ETSSP is the Ministrys roadmap for transforming education and supporting Botswanas ambition to graduate from a resource based to a Knowledge Based Economy.

This was said by the Minister of Basic Education, Fidelis Molao in parliament when delivering his speech during the Committee of Supply sitting.

Molao said that With the Covid-19 pandemic depleting resources, these reforms will be more relevant now than ever as Botswana needs to rely on its own knowledge and skills to drive innovation and other sectors of the economy such as manufacturing.

Molao said that through the implementation of the ETSSP, curriculum is being overhauled and other flagship programmes undertaken which include the rollout of Early Childhood Care, School Leadership Training, the development of an Outcome Based Education (OBE) curriculum for senior secondary schools, and the introduction of multiple education pathways for learners to access higher education as well as the introduction of e-learning at all levels.

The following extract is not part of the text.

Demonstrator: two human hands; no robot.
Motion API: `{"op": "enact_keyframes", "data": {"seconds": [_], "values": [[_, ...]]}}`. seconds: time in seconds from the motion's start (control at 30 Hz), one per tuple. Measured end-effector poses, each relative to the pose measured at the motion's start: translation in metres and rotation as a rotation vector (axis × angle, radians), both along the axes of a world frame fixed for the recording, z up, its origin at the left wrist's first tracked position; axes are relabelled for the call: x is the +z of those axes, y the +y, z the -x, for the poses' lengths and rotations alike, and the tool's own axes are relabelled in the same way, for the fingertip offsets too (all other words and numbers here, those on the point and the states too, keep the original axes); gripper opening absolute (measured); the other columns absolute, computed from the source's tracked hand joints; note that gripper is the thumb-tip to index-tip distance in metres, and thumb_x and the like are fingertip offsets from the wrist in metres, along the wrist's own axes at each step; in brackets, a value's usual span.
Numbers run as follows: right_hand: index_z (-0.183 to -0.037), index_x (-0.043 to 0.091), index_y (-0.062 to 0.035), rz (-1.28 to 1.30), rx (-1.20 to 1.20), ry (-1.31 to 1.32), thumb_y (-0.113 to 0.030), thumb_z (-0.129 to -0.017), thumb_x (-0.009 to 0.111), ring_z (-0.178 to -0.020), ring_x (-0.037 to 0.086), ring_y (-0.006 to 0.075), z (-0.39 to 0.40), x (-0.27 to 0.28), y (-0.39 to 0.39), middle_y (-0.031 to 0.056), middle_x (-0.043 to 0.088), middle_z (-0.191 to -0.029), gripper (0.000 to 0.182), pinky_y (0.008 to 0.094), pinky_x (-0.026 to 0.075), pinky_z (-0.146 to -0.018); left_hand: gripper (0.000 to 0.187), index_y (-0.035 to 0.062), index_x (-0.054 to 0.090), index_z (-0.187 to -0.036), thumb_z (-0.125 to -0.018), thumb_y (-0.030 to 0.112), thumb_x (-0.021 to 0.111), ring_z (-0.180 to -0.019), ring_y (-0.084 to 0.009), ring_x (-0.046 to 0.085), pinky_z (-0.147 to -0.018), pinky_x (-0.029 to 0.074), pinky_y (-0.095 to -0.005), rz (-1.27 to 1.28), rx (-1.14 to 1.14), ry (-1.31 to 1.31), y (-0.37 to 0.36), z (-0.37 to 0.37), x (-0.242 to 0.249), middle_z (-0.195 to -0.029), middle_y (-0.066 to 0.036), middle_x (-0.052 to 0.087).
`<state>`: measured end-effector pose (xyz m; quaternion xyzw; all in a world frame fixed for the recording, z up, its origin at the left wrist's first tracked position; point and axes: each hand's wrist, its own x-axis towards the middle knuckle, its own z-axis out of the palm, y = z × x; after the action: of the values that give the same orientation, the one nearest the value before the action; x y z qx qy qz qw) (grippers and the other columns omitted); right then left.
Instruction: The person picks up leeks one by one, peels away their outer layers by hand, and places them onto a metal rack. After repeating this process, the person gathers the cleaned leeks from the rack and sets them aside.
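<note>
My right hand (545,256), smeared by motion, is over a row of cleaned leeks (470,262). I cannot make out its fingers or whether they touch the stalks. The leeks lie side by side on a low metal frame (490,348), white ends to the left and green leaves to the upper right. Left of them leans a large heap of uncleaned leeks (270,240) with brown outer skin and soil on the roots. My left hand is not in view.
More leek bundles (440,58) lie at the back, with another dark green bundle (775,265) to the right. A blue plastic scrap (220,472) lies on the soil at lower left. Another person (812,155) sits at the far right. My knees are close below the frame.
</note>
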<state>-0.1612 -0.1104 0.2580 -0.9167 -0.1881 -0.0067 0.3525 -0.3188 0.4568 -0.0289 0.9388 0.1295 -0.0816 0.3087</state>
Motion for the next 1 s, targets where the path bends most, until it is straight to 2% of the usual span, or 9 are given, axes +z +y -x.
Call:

The senior secondary school curriculum has been reviewed. To date, all the planned 38 subjects for senior secondary level have been developed, checked and quality assured for implementation. The Ministry will implement the new subjects in a phased approach where three phases of implementation are planned with Phase-1 starting in 2021, said Molao.

The Minister further noted that the new subjects to be introduced are; Animal Production; Field Crop Production and Horticulture for Moeng College and Hospitality and Tourism Studies for Maun Senior Secondary School.

Some of the learning facilities have been altered and new facilities are being constructed within the two schools to make a provision for teaching of the new subjects to Form 4 learners, explained the minister.

He added that the Ministry is also developing a new Junior Certificate outcome based curriculum aligned to the new Senior Secondary School Curriculum.

He said that the implementation of outcomebased education curriculum requires the modernizing and digitalising of schools to create an environment that is conducive to learning.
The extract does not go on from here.